Когда он остался один, он вспомнил. На самом ли деле ноги Илоны отрывались от земли во время танца в дромосе? Может быть, он уже тогда страдал каким-то нарушением восприятия? Неужели его систематически опаивали наркотиками, возможно ли такое? И как он станет спрашивать Илону о ее голых ногах, касавшихся стеблей травы, а потом воспарявших над ними? Такой вопрос показался бы безумным, а точнее, дерзким, невежливым. Если Илона умела плавать по воздуху, разве это не было ее личным делом, ее тайной?
Ближе к сумеркам Эдвард поднялся и поплелся в туалет. Облегчившись, он посмотрел в окно через дворик на другую сторону Селдена - на Восточный Селден, где жили женщины. Женская часть. Он увидел горящую лампу в комнате Илоны, и ему в голову пришла мысль сходить к ней. Почему нет? Потому что это невозможно. Как ни вглядывался, он ничего не разглядел в ее комнате - небо было еще слишком светлым, темнеющий синий воздух всему придавал живость, но в то же время и нечеткость, смутность; а может, это все его больные глаза. Эдвард медленно поплелся назад и сел на кровать. Он думал о Брауни. Ему снились кошмарные сны о ней, но он никак не мог их вспомнить. Теперь все зависело от Брауни. Конечно, и от Джесса тоже, но зависимость от Джесса была неопределенной. Брауни стала более актуальной. Может, его болезнь вызвана отсутствием Брауни. Как называется это состояние, когда ты не можешь жить дальше без другого человека? Любовь.
Неужели он влюбился в Брауни? Ах, его томление было таким сильным! Эдвард чувствовал, как внутри у него все переворачивается, словно кто-то пытается вытащить наружу внутренности. Он наклонился вперед, превозмогая боль и держась за живот, затаил дыхание и подумал: "Я не могу ждать, пока она меня позовет. Вдруг она вообще не позовет? Я пойду к ней завтра, я буду ее искать, пока не найду. А может быть, и сегодня".

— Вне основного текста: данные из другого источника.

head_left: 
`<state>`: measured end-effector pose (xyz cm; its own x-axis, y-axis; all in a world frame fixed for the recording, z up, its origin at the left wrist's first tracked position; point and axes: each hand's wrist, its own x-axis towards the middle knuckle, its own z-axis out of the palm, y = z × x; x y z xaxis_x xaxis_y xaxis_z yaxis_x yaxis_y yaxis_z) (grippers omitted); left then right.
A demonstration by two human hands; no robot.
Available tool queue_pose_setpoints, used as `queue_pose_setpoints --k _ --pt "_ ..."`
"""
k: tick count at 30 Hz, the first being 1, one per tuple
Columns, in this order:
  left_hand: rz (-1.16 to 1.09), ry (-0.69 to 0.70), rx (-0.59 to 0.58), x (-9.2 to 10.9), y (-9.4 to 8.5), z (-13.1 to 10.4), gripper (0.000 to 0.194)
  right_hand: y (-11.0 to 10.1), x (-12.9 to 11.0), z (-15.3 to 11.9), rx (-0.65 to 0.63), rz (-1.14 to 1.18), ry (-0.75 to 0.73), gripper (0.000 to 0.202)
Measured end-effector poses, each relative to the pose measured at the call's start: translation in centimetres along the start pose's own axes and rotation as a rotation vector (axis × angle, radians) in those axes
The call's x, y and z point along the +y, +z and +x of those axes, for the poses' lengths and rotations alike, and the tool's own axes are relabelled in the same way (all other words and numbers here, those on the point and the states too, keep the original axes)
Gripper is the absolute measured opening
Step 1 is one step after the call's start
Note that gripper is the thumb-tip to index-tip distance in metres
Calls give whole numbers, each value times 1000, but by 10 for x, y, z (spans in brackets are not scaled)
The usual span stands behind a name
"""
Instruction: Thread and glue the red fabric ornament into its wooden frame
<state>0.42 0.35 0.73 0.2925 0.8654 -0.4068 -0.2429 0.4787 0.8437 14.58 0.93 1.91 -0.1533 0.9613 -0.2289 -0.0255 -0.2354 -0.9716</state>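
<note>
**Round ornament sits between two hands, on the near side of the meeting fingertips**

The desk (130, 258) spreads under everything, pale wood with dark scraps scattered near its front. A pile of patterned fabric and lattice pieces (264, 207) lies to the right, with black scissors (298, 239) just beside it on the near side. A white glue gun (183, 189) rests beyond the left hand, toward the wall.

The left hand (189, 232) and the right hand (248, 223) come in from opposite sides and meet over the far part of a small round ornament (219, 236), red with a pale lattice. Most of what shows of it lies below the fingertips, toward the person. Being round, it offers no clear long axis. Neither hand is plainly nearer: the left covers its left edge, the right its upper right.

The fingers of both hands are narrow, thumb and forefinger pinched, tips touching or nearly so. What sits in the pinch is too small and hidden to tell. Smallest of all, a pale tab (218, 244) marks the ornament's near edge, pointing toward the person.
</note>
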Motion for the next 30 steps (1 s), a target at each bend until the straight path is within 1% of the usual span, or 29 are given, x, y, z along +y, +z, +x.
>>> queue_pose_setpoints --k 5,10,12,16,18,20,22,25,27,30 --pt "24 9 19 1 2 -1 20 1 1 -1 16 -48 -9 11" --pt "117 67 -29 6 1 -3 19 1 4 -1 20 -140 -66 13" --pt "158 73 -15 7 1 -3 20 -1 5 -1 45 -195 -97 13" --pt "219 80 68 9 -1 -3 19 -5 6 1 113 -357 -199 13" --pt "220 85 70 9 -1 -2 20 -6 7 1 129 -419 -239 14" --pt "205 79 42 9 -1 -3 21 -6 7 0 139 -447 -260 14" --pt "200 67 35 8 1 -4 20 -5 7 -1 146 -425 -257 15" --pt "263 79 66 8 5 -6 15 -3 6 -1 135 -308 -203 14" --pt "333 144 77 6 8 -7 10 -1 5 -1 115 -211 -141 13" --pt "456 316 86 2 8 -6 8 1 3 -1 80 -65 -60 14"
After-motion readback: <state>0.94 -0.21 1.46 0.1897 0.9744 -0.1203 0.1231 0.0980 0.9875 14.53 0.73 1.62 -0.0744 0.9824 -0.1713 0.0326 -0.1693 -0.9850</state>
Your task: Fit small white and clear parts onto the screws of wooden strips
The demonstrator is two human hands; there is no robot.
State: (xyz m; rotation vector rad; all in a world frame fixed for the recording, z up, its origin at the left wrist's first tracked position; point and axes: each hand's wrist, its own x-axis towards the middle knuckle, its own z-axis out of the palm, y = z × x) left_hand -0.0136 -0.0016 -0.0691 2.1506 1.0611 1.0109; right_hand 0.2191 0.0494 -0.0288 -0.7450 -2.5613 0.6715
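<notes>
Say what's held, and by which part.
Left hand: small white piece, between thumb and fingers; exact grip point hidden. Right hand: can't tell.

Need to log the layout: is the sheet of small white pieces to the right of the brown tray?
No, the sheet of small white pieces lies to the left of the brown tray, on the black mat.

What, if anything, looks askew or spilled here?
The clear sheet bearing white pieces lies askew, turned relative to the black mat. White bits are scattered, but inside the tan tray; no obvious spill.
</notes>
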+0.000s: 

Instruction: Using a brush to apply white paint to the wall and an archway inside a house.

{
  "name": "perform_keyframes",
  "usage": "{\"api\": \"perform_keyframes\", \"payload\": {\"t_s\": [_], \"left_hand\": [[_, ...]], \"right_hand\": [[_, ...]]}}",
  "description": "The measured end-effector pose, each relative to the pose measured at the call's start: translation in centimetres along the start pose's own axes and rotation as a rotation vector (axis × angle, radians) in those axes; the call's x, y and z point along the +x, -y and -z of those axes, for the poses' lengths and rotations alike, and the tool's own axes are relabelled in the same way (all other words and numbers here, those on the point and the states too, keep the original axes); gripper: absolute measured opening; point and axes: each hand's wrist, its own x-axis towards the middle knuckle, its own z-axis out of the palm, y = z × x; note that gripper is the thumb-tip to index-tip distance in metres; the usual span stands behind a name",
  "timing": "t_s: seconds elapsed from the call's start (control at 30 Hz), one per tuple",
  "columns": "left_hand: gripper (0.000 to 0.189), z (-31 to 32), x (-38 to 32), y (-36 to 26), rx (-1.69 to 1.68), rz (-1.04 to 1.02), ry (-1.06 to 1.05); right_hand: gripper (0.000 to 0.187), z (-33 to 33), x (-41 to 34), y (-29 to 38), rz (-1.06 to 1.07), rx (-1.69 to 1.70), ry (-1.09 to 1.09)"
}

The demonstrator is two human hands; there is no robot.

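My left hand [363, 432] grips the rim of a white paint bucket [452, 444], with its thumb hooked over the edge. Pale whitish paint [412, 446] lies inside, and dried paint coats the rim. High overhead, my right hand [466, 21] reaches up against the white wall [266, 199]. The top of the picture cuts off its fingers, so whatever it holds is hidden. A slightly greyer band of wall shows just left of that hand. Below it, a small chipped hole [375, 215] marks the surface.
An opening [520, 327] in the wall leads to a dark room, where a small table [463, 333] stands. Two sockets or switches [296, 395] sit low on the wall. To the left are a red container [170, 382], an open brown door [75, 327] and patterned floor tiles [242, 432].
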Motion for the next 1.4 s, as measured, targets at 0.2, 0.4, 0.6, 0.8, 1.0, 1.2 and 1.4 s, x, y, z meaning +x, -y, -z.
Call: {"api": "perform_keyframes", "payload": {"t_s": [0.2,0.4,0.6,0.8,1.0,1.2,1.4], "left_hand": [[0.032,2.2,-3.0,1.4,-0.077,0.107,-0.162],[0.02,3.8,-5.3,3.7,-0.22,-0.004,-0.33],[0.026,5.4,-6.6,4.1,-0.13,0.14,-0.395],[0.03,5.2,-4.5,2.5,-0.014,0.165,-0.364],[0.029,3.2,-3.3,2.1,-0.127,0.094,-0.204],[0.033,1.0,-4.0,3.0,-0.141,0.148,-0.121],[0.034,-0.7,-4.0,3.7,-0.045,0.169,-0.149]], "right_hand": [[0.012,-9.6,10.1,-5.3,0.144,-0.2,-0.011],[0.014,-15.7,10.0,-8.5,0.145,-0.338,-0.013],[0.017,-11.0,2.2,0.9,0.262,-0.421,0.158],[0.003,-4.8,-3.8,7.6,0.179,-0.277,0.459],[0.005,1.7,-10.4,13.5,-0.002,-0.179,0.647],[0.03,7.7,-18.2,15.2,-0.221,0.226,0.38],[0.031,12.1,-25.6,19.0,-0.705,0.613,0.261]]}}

Эдвард встал и принялся медленно натягивать на себя одежду. Он мог стоять и даже думать. Он медленно подошел к окну, посмотрел на дорожку перед домом, на деревья у подъезда, на белые кремневые камни около него и подумал: "Господи, как давно я здесь!" В живом вечернем свете высокие тисы обрели монументальность, ясени уже покрылись пушком, молодые дубовые листочки отливали зеленовато-желтым, и все они замерли в тихом вечернем безветрии. Эдвард отметил эти подробности, словно это важно, словно потом его будут допрашивать об этом. Он облокотился о подоконник и прислонился к стеклу, чтобы охладить лоб. И тут он увидел нечто удивительное.